If pressed, I'd call it some kind of ritual chamber. There were long-extinguished candles scattered around the floor, most of them burned down to stubs and tipped on their sides. Several were still upright in the center of the room, marking the tips of a six-pointed star that had been inscribed into the stone at the center of the circular room. The star was enclosed in a circle and thirteen smaller symbols were carved into the gaps of the design. There was even an altar, a large stone had been fashioned into a rectangle and placed opposite the chamber's entrance, then topped with a pair of larger candles and what appeared to be the stand for a book, though said book was nowhere to be found.  I spent nearly an hour in that room, taking careful notes, making sure not to leave out even the smallest detail, including faithful recreations of the large symbol and each of the smaller ones it contained. Something about that room made me feel... Driven, I guess you could say, I had to find out what it's purpose was.

When I finally turned to leave, my eyes were drawn upward to the domed ceiling, and I stopped in my tracks. Suspended on a nearly invisible wire, hanging only two or three feet above my head, directly above the strange symbol on the floor, was a chandelier. It was fairly small, but intricately made, from dozens of nearly-identical parts. At first glance, they appeared to be wood or maybe smooth stone, but as my eyes took in the details I realized the fixture was made of bones. That sent a chill through me; bones were common enough down in these tunnels, but aside from that chandelier there were none to be found in this chamber, surely that must mean something? My fingers itched to take the pen out of my pocket and add another sketch to my notes, but just didn't seem adequate for this. Instead, I carefully reached up and held the chandelier in one hand, then used my other to cut it free from the wire.

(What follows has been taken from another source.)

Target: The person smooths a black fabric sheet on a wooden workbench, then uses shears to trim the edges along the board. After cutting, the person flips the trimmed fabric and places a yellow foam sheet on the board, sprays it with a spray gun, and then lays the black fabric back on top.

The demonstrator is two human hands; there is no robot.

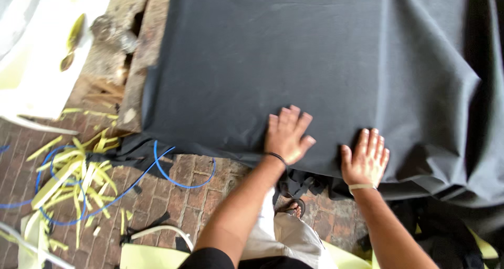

Getting it back up to the surface unnoticed was difficult, but not impossible. The same was true of getting back to my home in America. Back home, I hung the chandelier in my study and began to research. I was certain that chamber was important somehow, and if I was going to figure it out, those symbols were the key. The symbols were an eclectic mix, Judeo-Christian symbols like the Seal of Solomon next to the demonic sigil of Dagon and what looked like ancient Mayan script. Individually, they were easy to track down and learn about, but looking at the inscription as a whole, I was coming up empty. Looking into summoning circles yielded some progress, but it was slow going, and I kept getting distracted by the prize I'd brought back from the chamber. Some quick digging was enough to learn that while the bones' original owners had been a variety of different ages, what they did have in common was that they were all male, and all were jawbones devoid of teeth and ripped from the bottom of their skulls. The more I considered the chandelier, the easier things seemed to fall into place with my research on the symbol. Before long, my studies consumed me.

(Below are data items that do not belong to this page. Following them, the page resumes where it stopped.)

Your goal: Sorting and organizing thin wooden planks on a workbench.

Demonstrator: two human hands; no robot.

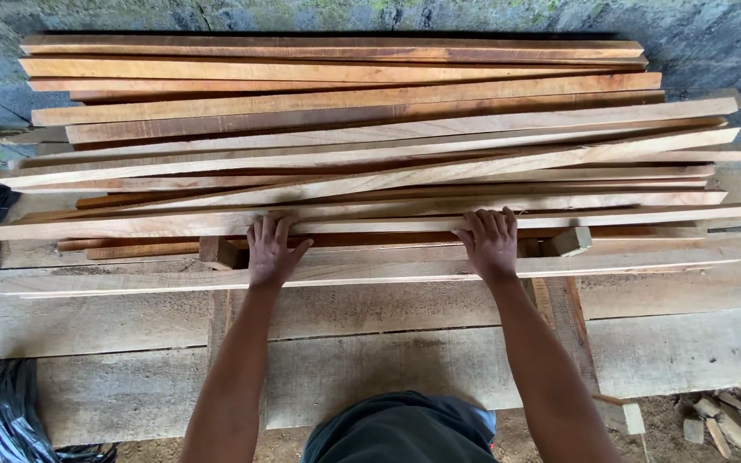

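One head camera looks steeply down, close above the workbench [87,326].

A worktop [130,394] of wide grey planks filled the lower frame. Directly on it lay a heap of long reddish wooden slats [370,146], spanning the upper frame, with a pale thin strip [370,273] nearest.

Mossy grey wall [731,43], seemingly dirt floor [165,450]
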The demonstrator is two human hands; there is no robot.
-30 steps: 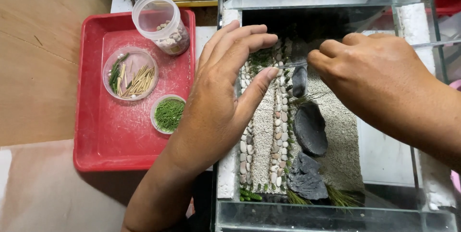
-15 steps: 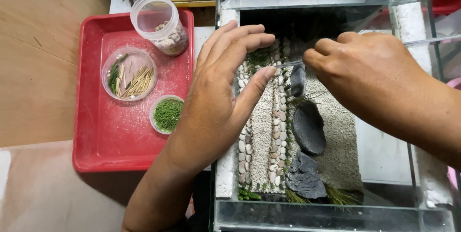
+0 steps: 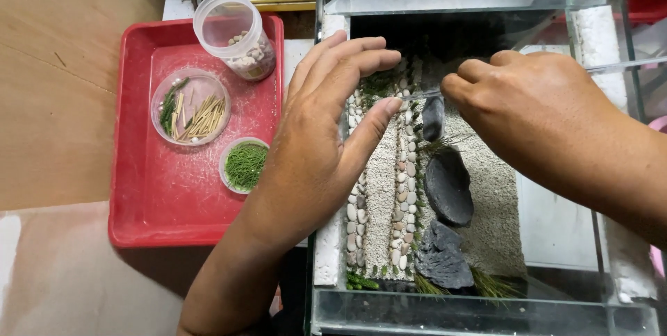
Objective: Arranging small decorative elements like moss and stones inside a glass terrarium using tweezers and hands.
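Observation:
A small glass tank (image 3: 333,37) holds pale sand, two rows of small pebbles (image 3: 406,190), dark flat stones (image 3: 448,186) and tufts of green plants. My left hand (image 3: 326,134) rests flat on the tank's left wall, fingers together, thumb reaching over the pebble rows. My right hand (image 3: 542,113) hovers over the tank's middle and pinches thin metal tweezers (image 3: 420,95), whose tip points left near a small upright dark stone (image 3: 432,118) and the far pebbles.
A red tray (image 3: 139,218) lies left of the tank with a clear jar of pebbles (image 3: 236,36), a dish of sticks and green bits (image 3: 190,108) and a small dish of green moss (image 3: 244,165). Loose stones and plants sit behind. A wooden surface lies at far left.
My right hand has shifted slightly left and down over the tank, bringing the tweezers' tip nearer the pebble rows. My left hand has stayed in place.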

Now, I've finally had my epiphany. Late last night, when I was already half asleep, everything finally clicked. The chamber, the symbols, the chandelier, I know what it all means. I know what I have to do. My notes are perfect, I can easily reproduce the circle from the catacombs. The ritual is harder, but I think I've found the right one, the one that the people who set up that chamber never got to finish. Now, there's only one final bit of preparation left to me: The chandelier.

It's incomplete, I must finish it.
Driven
This is my entry to All Hallow's Tales 2016 (Link: memnalar.deviantart.com/journa…). For the unfamiliar, the contest involves being given a prompt in the form of an item from a Cabinet of Curiosities, and mine was "A chandelier made of human jawbones. All male." That made the French Catacombs seem like a good place to start, and the ending followed pretty quickly after that. Getting from A to B took a bit longer than I anticipated, but we got there, and to quote LRR: "Never didn't have it."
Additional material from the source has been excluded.